The test suggested is to replicate the sendmail connection to the remote system would actually answer many things definitively. If you must, you could use the options to identify yourself using the same certificate your sendmail is configured to use when establishing outgoing STARTTLS connection.
usually, only the remote side needs to have a valid certificate to authenticate who they are, the client does not need an authentication certificate unless that is the agreement between your organization as the sender and the receiving organization as the server through which you will relay.

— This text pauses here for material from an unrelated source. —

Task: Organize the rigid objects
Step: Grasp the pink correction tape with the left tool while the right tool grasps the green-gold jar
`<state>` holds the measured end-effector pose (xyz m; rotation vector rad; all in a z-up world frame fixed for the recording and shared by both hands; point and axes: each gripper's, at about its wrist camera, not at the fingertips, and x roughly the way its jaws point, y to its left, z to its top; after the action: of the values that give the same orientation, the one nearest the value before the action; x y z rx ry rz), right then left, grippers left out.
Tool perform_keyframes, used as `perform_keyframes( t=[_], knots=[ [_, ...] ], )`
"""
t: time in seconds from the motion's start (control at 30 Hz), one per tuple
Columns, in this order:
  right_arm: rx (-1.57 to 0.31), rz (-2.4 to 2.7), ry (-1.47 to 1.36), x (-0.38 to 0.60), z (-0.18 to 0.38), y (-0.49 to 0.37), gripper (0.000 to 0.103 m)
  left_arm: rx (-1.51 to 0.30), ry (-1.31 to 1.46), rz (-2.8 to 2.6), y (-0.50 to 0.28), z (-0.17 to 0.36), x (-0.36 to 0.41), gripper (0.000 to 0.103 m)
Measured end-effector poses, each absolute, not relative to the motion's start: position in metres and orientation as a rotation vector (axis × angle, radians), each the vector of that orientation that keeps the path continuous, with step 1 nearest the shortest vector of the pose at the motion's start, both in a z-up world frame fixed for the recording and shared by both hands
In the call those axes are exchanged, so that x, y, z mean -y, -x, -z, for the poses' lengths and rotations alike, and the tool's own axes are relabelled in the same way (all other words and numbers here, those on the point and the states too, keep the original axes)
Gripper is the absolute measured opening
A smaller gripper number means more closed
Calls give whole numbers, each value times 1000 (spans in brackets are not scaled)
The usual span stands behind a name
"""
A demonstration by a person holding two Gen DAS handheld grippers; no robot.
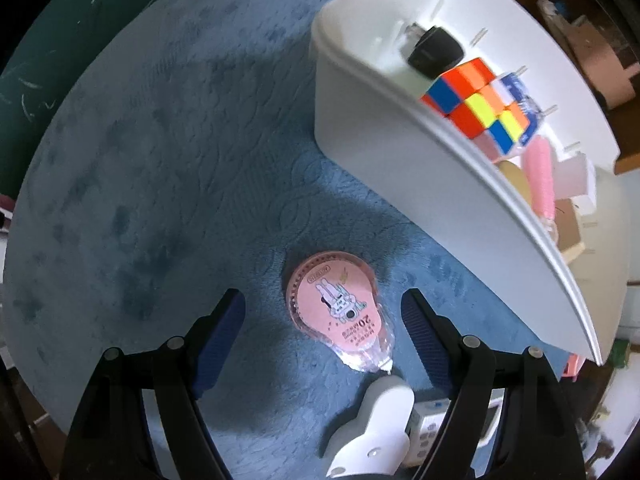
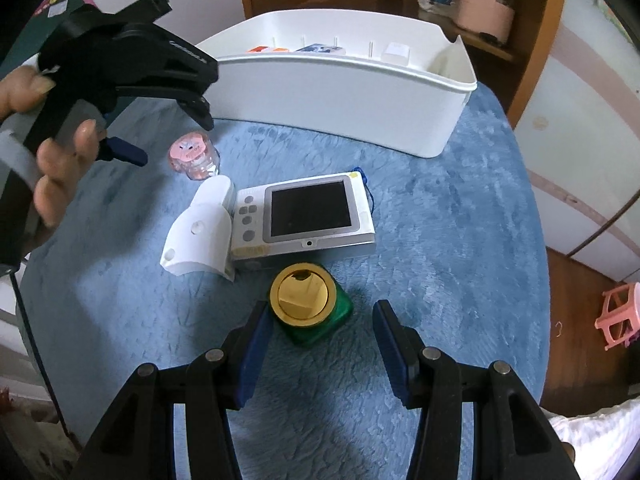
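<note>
A pink correction-tape dispenser (image 1: 340,312) lies flat on the blue cloth, and it also shows small in the right wrist view (image 2: 194,156). My left gripper (image 1: 322,320) points straight down over it, open, with one blue pad on either side and neither touching. A hand holds that left gripper (image 2: 172,138) at the upper left of the right wrist view. A green bottle with a gold round cap (image 2: 304,300) stands just ahead of my right gripper (image 2: 320,340). The right gripper is open, its left pad close to the bottle and its right pad well apart.
A white bin (image 1: 400,168) (image 2: 340,92) at the back holds a colour cube (image 1: 476,96), a black object (image 1: 434,52) and several other items. A small toy camera (image 2: 308,216) and a white plastic piece (image 2: 200,232) (image 1: 376,428) lie between the dispenser and the bottle. A pink stool (image 2: 618,312) stands on the floor.
</note>
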<state>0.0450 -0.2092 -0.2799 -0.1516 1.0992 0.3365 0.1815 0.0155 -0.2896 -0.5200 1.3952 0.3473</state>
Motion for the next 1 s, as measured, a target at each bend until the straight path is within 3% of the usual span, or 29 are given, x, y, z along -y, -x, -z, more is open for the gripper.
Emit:
perform_keyframes(
  t=[0.5,0.6,0.73,1.0],
  knots=[
    [-1102,-417,222,204,293,-50,51,-1423,570,-439,-191,306,-16,81],
    [-1099,-428,239,200,297,-51,48,-1444,556,-461,-193,306,-15,74],
    [-1094,-433,257,198,299,-53,48,-1451,522,-441,-195,309,2,55],
    [-1080,-432,291,192,300,-53,47,-1440,463,-376,-183,306,7,53]
  ],
)
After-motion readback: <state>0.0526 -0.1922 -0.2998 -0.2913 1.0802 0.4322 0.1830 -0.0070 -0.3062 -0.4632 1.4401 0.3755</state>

Try as suggested, disable the SSLv3 as a viable option on your client side and see if that fixes the issue since the error refers to SSLv3.....

If you feel comfortable with any of the experts commenting here, you could provide(message) them the name of the server through which you want to relay, we would be able to check on whether the issue is there....

or with your, the openssl s_client has options that you can force it to attempt connections using SSLV2, SSlv3, tls, etc. and see whether one of those options is what breaks the functionality, i.e. if you follow the advise to disable the SSLv3 cipher, it may fix your outgoing connection, and/or impact your incoming ones forcing some users to update their email clients/systems........

Your error logs is not clear to me (since I am not a sendmail ....) To me it seems as an outgoing connection from your server to ..... where it tries to initiate a TLS session but fails...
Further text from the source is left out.